It’s the most wonderful time of the year once again- Halloween! If you’re anything like me, Halloween isn’t one spooky night, but weeks of themed eating, drinking, watching, and reading to keep you in the spirit from the first signs of fall til the start of November. As a comic fan, finding perfect Halloween reading material can be a challenge. Much like horror films, horror comics can be campy, poorly executed, and rely too much on shock value instead of actual storytelling.
Scott Snyder’s’ horrific gem Wytches replaces all of the typical horror faux pas with clean, emotional story telling that is guaranteed to keep you away from the woods for months. Volume one tells the story of the Rooks family, who move to New Hampshire after a family tragedy. While their teenage daughter, Sailor, tries to fit in with her new classmates, father Charlie realizes there may be something sinister preying on his family. Readers follow Charlie and Sailor through a gory and twisted fairytale as they try to find the origin of this mysterious evil. Snyder’s horror masterpiece is definitely worth the read, and a proud addition to any diverse comic collection.
Here is the *spoiler free* full breakdown of what makes Wytches so captivating:
The art of Wytches brings it to life. The artwork seems quite literally, to bleed through the page. The fluid, supernatural style feels like falling down a terrifying rabbit hole. It sweeps you right along with the story, while providing interesting visual clues that may take a second read to pick up on.

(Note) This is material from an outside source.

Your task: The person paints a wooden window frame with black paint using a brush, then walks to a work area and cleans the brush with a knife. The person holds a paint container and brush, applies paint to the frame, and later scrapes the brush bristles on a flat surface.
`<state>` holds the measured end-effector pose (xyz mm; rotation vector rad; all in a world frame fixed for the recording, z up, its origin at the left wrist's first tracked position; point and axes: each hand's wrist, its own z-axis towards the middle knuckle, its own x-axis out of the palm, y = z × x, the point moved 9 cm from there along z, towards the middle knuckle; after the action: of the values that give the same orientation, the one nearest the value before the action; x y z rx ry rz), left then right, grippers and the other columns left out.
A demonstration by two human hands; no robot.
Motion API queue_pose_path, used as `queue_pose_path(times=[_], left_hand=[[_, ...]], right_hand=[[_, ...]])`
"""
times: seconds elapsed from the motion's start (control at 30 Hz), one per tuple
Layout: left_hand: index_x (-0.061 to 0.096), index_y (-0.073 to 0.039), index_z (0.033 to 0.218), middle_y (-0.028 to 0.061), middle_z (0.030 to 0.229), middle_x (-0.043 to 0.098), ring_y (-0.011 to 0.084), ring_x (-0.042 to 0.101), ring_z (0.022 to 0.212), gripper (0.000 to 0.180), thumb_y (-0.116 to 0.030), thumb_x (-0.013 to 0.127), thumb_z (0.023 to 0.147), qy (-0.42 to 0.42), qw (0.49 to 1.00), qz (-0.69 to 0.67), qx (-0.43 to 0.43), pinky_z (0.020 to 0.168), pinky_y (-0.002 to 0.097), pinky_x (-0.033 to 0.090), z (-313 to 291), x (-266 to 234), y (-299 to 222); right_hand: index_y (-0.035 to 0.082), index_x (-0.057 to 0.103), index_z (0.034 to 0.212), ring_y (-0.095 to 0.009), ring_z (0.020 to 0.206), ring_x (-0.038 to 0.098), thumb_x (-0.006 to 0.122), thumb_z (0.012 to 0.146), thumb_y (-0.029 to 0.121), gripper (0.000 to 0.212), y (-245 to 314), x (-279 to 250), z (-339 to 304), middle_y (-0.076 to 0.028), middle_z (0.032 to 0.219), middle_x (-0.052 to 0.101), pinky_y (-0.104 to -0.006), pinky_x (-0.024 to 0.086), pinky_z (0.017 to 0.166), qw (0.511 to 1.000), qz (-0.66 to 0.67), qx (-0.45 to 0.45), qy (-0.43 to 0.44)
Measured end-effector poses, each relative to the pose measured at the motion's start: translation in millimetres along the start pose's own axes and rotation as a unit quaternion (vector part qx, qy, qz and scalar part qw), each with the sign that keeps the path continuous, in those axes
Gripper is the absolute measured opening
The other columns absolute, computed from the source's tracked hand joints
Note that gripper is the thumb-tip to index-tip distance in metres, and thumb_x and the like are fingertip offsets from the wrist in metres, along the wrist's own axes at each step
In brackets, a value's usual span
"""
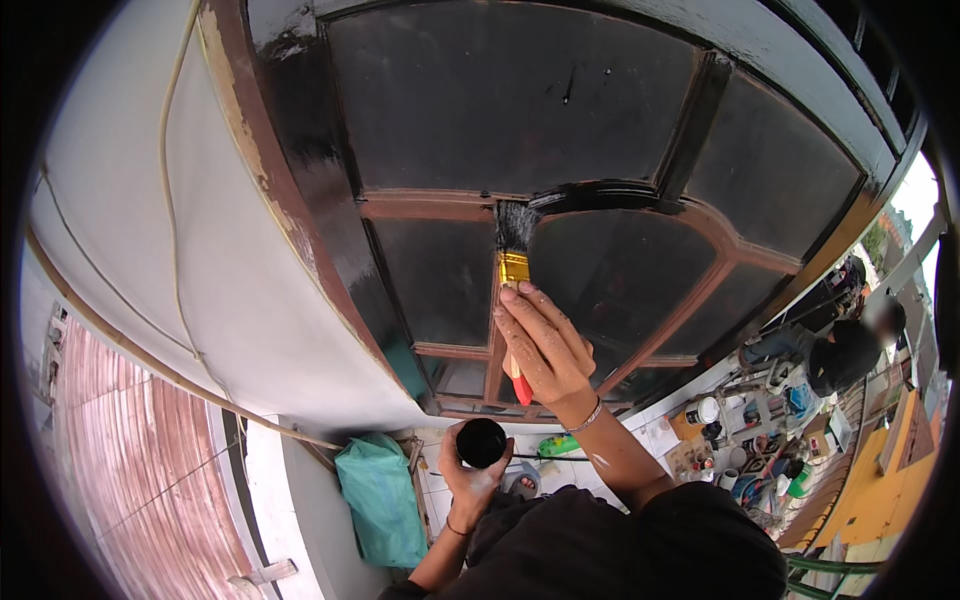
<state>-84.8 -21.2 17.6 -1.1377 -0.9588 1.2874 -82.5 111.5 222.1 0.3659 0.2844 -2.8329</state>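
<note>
The right hand (548,350) grips a paintbrush (514,267), its bristles on the window frame (430,207) where a brown crossbar meets an upright. The brush's long axis runs nearly along that upright, bristles pointing away from the person, red handle end toward them. Apart from it, lower, the left hand (468,484) clasps a cup (481,443), mouth up.

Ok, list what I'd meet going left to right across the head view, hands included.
Red-brown tiled surface → teal bag → left hand holding a black cup → right hand gripping a paintbrush → white bucket → person in a black top.
</note>
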Motion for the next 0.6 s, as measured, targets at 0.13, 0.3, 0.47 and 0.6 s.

You may think that every story about witches has already been told, but Snyder proves that a real creative talent can make old monsters into completely new terrors. He successfully creates a story which rides the line between magic, science fiction, and family drama, while building a historical context that makes it twice as frightening. Until you’ve read Wytches, you haven’t seen all the possibilities Witch fables can reach.
Sometimes when reading comics, the brief interruption between issues can stop the imaginative flow for readers. We find ourselves backtracking, rereading, and sometimes briefly losing interest while trying to get swept into the story. Often this temporary fracture is caused by jumping from an intense scene at the end of one issue into a disassociated or less interesting scene in the next. Especially when reading trade paperbacks, it makes the whole plot feel a little underwhelming. Fortunately, Wytches avoids this problem by having a clean flowing narrative that takes full advantage of climatic moments. There are breakups in the story via flashbacks and excerpts of a children’s book Charlie reflects on, but the story continues to flow organically throughout, without being snagged by the extras.
If you’re an avid comic reader, or just in the mood for a good scare, I would recommend picking up a copy of Wytches, and making sure your doors and windows are well locked.